The Russian Soyuz TMA-13 spacecraft lifted off from the Baikonur Cosmodrome on
the Kazakh steppes at the scheduled hour, 1:01
p.m. (3:01 a.m. EDT). The
craft entered orbit about 10 minutes later and space officials say the Soyuz
rocket will dock with the International Space Station in about two days.
Alongside the millionaire were U.S.
astronaut Michael Fincke and Russian cosmonaut Yury Lonchakov. Garriott, a
video game developer from Austin, Texas,
paid about $30 million to fly into space. Even though he couldn’t be an
astronaut, due to poor eyesight, he managed to overcome his deficit with laser
surgery and paid this trip to follow his father’s footsteps.

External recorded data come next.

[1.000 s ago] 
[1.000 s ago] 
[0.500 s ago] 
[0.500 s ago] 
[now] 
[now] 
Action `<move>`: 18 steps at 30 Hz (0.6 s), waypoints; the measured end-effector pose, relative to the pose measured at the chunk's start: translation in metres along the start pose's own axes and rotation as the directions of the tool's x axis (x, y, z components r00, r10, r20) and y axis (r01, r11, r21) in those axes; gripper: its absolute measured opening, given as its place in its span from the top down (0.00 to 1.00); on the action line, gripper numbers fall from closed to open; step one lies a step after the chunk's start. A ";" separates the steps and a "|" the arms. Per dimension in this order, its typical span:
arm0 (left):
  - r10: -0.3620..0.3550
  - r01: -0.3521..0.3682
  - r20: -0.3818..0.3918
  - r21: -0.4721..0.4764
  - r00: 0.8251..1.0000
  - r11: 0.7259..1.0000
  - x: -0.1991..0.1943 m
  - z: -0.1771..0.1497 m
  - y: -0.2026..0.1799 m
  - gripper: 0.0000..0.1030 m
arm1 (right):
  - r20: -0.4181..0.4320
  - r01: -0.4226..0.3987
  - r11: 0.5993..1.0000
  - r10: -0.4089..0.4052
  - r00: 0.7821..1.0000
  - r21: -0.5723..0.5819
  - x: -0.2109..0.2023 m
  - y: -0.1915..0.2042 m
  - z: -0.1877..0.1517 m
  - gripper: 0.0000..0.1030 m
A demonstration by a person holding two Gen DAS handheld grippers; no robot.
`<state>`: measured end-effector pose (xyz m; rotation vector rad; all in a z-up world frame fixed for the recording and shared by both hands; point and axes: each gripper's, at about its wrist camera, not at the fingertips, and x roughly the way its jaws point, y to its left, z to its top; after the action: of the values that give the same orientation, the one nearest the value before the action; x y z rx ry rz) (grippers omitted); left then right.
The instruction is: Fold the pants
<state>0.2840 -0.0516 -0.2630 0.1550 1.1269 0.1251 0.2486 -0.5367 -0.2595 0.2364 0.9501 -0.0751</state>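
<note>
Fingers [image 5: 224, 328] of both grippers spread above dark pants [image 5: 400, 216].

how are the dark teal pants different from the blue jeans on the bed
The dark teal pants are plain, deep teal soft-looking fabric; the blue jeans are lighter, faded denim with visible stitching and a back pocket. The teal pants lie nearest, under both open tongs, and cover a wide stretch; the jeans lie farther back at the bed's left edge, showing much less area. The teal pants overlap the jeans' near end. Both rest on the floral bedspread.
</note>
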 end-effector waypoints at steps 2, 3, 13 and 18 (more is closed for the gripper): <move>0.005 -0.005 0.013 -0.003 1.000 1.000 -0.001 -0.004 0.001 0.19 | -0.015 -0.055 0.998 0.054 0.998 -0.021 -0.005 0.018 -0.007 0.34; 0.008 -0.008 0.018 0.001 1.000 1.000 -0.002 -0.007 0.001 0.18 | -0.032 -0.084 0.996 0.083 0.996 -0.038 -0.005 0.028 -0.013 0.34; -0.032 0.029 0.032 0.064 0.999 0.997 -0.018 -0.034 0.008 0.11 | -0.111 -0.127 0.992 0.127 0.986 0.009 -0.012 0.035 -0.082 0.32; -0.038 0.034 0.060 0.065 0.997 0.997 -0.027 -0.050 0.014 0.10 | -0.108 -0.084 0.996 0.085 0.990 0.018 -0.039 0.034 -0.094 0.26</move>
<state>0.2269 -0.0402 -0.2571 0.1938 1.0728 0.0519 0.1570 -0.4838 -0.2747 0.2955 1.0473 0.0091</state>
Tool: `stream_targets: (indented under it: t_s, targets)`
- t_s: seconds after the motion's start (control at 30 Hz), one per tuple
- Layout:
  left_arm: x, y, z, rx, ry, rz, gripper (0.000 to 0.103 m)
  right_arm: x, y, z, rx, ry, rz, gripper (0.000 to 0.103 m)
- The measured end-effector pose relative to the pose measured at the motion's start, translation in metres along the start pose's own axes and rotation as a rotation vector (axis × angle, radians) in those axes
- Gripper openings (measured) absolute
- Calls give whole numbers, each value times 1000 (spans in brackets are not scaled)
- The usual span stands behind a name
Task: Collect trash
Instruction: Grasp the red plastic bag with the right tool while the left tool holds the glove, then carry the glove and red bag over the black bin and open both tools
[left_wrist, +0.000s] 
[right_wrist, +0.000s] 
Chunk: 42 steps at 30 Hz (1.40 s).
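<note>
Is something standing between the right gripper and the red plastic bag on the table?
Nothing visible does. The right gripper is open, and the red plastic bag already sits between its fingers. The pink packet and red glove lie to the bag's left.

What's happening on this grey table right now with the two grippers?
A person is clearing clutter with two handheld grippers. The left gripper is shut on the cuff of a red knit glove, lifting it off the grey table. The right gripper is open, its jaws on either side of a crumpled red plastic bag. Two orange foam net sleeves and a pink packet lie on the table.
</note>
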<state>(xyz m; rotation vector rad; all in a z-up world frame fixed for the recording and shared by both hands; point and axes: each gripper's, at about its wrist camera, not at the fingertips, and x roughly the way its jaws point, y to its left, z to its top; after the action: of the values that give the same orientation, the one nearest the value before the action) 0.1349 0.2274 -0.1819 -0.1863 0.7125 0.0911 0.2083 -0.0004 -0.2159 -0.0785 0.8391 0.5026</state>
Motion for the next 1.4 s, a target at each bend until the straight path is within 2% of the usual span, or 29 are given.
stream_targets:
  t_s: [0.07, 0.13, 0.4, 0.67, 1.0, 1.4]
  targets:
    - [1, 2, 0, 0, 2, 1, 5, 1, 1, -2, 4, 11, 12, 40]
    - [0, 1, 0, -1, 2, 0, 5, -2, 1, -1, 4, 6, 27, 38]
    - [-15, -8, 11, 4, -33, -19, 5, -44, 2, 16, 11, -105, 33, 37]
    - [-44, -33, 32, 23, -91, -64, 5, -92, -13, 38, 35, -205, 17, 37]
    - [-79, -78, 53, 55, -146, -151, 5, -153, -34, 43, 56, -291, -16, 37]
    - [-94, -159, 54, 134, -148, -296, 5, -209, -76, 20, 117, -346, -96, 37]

Owen Garriott was an astronaut himself and he spent nearly
60 days aboard the American Skylab space station in 1973 and another ten days
in 1983. Owen and Eve, Richard’s parents, and Kelly Miller, Richard’s
girlfriend, are watching him from the Control
Center in Moscow.
After 10 days in space, Garriott will return to Earth with
the ISS’s former crew, aboard a Soyuz re-entry vehicle (TMA-12), a three-person
ride who gave previous millionaires creeps before landing. Garriott will join
Volkov and Kononenko for their trip back to Earth on October 23.
On his journey to the International Space Station, Garriott
will take photographs and conduct a range of medical and physical experiments.
The photographs will then be compared with the ones his father took almost 30
years ago, when he was aboard the ISS.